> [Task brief]
Records appear below. Give all of them again, exactly.

+ + + +

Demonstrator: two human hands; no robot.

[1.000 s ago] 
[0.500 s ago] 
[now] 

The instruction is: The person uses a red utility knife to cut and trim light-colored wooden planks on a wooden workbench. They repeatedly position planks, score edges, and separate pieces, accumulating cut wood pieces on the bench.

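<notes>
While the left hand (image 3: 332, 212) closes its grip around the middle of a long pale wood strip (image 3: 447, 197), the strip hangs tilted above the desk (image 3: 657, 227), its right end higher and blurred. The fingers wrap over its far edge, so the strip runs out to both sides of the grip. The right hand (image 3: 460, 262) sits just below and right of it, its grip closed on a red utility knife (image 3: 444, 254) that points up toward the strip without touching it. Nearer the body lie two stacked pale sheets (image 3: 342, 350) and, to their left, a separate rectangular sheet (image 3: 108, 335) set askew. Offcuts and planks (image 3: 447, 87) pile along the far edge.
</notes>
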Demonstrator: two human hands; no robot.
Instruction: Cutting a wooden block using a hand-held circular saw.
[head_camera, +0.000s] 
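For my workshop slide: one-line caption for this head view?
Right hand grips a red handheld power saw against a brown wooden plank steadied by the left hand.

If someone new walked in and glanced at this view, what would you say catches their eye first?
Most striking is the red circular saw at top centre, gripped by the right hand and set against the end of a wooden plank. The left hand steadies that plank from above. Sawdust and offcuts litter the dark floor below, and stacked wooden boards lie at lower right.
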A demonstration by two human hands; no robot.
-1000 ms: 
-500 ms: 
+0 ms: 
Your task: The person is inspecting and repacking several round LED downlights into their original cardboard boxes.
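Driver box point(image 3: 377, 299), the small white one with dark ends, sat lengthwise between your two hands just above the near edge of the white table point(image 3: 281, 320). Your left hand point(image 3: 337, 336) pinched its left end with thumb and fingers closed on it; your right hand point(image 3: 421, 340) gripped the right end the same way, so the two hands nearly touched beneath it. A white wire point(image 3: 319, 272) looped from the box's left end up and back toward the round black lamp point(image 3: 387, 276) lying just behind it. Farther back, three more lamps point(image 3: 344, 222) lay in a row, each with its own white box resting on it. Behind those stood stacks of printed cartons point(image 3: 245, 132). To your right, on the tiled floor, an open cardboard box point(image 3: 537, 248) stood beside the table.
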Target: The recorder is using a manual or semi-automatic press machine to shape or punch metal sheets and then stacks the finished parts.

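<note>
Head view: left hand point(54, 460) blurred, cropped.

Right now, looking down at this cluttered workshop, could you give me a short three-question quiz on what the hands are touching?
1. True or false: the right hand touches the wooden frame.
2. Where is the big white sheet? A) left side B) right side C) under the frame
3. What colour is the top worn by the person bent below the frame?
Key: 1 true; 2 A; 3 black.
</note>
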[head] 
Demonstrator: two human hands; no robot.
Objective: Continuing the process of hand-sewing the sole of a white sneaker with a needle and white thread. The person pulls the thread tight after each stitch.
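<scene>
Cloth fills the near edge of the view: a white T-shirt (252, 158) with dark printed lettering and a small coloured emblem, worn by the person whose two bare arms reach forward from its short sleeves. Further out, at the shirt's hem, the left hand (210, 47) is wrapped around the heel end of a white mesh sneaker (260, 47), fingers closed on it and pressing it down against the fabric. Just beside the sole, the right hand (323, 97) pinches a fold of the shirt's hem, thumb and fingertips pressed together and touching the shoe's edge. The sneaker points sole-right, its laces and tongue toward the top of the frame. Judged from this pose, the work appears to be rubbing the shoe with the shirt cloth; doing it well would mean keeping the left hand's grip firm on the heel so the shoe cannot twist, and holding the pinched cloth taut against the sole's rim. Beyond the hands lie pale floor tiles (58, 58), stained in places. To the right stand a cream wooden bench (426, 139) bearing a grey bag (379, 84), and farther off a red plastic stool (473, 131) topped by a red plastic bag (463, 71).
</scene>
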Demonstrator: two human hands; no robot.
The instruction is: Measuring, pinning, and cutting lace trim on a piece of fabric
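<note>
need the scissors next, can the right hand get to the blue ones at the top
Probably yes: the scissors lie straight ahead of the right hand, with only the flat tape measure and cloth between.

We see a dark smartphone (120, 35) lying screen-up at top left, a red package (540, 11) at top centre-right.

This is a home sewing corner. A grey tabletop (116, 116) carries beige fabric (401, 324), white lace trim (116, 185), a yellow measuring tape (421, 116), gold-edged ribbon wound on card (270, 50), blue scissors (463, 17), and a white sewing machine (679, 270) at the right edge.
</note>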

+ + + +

> [Solution for this task]
Demonstrator: two human hands; no robot.

[1.000 s ago] 
[0.500 s ago] 
[now] 

The instruction is: The person uses a red utility knife to cut and trim light-colored wooden planks on a wooden workbench. They repeatedly position planks, score edges, and separate pieces, accumulating cut wood pieces on the bench.

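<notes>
While the left hand (image 3: 332, 212) closes its grip around the middle of a long pale wood strip (image 3: 447, 197), the strip hangs tilted above the desk (image 3: 657, 227), its right end higher and blurred. The fingers wrap over its far edge, so the strip runs out to both sides of the grip. The right hand (image 3: 460, 262) sits just below and right of it, its grip closed on a red utility knife (image 3: 444, 254) that points up toward the strip without touching it. Nearer the body lie two stacked pale sheets (image 3: 342, 350) and, to their left, a separate rectangular sheet (image 3: 108, 335) set askew. Offcuts and planks (image 3: 447, 87) pile along the far edge.
</notes>
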Demonstrator: two human hands; no robot.
Instruction: Cutting a wooden block using a hand-held circular saw.
[head_camera, +0.000s] 
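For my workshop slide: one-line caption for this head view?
Right hand grips a red handheld power saw against a brown wooden plank steadied by the left hand.

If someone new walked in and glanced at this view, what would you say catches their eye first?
Most striking is the red circular saw at top centre, gripped by the right hand and set against the end of a wooden plank. The left hand steadies that plank from above. Sawdust and offcuts litter the dark floor below, and stacked wooden boards lie at lower right.
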A demonstration by two human hands; no robot.
-1000 ms: 
-500 ms: 
+0 ms: 
Your task: The person is inspecting and repacking several round LED downlights into their original cardboard boxes.
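Driver box point(image 3: 377, 299), the small white one with dark ends, sat lengthwise between your two hands just above the near edge of the white table point(image 3: 281, 320). Your left hand point(image 3: 337, 336) pinched its left end with thumb and fingers closed on it; your right hand point(image 3: 421, 340) gripped the right end the same way, so the two hands nearly touched beneath it. A white wire point(image 3: 319, 272) looped from the box's left end up and back toward the round black lamp point(image 3: 387, 276) lying just behind it. Farther back, three more lamps point(image 3: 344, 222) lay in a row, each with its own white box resting on it. Behind those stood stacks of printed cartons point(image 3: 245, 132). To your right, on the tiled floor, an open cardboard box point(image 3: 537, 248) stood beside the table.
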Target: The recorder is using a manual or semi-automatic press machine to shape or punch metal sheets and then stacks the finished parts.

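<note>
Head view: left hand point(54, 460) blurred, cropped.

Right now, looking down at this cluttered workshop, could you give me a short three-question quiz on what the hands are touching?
1. True or false: the right hand touches the wooden frame.
2. Where is the big white sheet? A) left side B) right side C) under the frame
3. What colour is the top worn by the person bent below the frame?
Key: 1 true; 2 A; 3 black.
</note>
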[head] 
Demonstrator: two human hands; no robot.
Objective: Continuing the process of hand-sewing the sole of a white sneaker with a needle and white thread. The person pulls the thread tight after each stitch.
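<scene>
Cloth fills the near edge of the view: a white T-shirt (252, 158) with dark printed lettering and a small coloured emblem, worn by the person whose two bare arms reach forward from its short sleeves. Further out, at the shirt's hem, the left hand (210, 47) is wrapped around the heel end of a white mesh sneaker (260, 47), fingers closed on it and pressing it down against the fabric. Just beside the sole, the right hand (323, 97) pinches a fold of the shirt's hem, thumb and fingertips pressed together and touching the shoe's edge. The sneaker points sole-right, its laces and tongue toward the top of the frame. Judged from this pose, the work appears to be rubbing the shoe with the shirt cloth; doing it well would mean keeping the left hand's grip firm on the heel so the shoe cannot twist, and holding the pinched cloth taut against the sole's rim. Beyond the hands lie pale floor tiles (58, 58), stained in places. To the right stand a cream wooden bench (426, 139) bearing a grey bag (379, 84), and farther off a red plastic stool (473, 131) topped by a red plastic bag (463, 71).
</scene>
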Demonstrator: two human hands; no robot.
The instruction is: Measuring, pinning, and cutting lace trim on a piece of fabric
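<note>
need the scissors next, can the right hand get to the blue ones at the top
Probably yes: the scissors lie straight ahead of the right hand, with only the flat tape measure and cloth between.

We see a dark smartphone (120, 35) lying screen-up at top left, a red package (540, 11) at top centre-right.

This is a home sewing corner. A grey tabletop (116, 116) carries beige fabric (401, 324), white lace trim (116, 185), a yellow measuring tape (421, 116), gold-edged ribbon wound on card (270, 50), blue scissors (463, 17), and a white sewing machine (679, 270) at the right edge.
</note>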

Nothing further is required for this exercise.